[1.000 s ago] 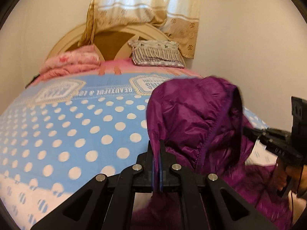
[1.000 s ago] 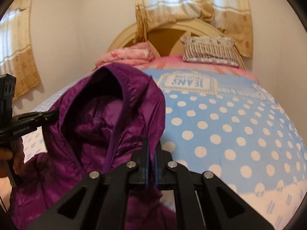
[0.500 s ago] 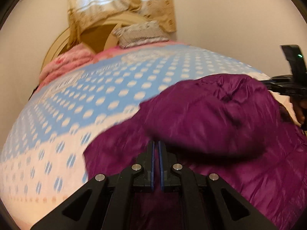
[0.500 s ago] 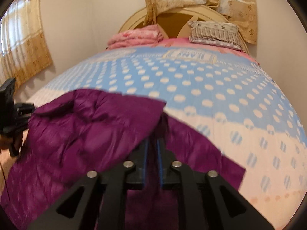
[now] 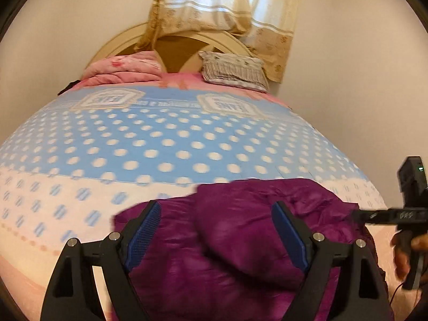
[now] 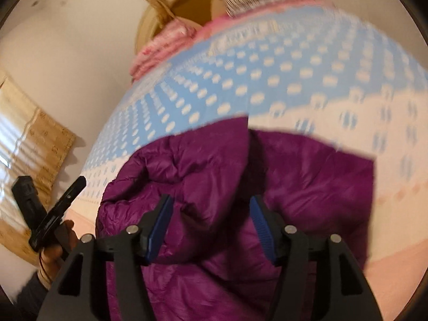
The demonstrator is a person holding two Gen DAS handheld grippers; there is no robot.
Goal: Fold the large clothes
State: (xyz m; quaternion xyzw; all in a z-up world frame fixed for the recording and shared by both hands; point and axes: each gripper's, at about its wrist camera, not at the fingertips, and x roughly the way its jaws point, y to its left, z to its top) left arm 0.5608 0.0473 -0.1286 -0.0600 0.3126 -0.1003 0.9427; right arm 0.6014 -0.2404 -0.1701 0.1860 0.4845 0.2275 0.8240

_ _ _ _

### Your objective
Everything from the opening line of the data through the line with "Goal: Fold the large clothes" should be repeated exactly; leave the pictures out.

### Task result
[1.000 s ago] 
[1.000 s ago] 
[0.500 s ago] 
[0.500 s ago] 
[now] 
[now] 
The demonstrator is a person holding two Gen DAS handheld grippers; there is no robot.
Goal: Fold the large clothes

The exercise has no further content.